### Directions
Reproduce the whole listing word for word. Leave every image out.
▬▬▬▬▬▬▬▬▬▬
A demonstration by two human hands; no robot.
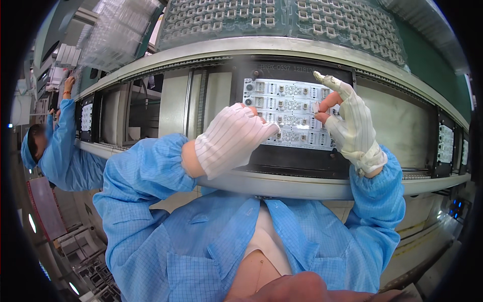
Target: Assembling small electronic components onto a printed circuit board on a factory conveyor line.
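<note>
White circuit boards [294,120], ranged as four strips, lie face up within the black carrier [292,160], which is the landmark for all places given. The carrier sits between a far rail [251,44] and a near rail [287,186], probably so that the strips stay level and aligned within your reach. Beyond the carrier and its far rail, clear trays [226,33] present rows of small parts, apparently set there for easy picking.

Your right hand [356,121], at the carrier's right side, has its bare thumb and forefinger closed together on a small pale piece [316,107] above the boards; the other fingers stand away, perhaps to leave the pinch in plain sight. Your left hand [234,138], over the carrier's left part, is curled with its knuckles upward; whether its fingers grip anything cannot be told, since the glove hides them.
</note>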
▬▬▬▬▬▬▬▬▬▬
### Solution to this task
A demonstration by two human hands; no robot.
Target: Assembling small electronic components onto a printed circuit board on a factory conveyor line.
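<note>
White circuit boards [294,120], ranged as four strips, lie face up within the black carrier [292,160], which is the landmark for all places given. The carrier sits between a far rail [251,44] and a near rail [287,186], probably so that the strips stay level and aligned within your reach. Beyond the carrier and its far rail, clear trays [226,33] present rows of small parts, apparently set there for easy picking.

Your right hand [356,121], at the carrier's right side, has its bare thumb and forefinger closed together on a small pale piece [316,107] above the boards; the other fingers stand away, perhaps to leave the pinch in plain sight. Your left hand [234,138], over the carrier's left part, is curled with its knuckles upward; whether its fingers grip anything cannot be told, since the glove hides them.
</note>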

That finishes the output.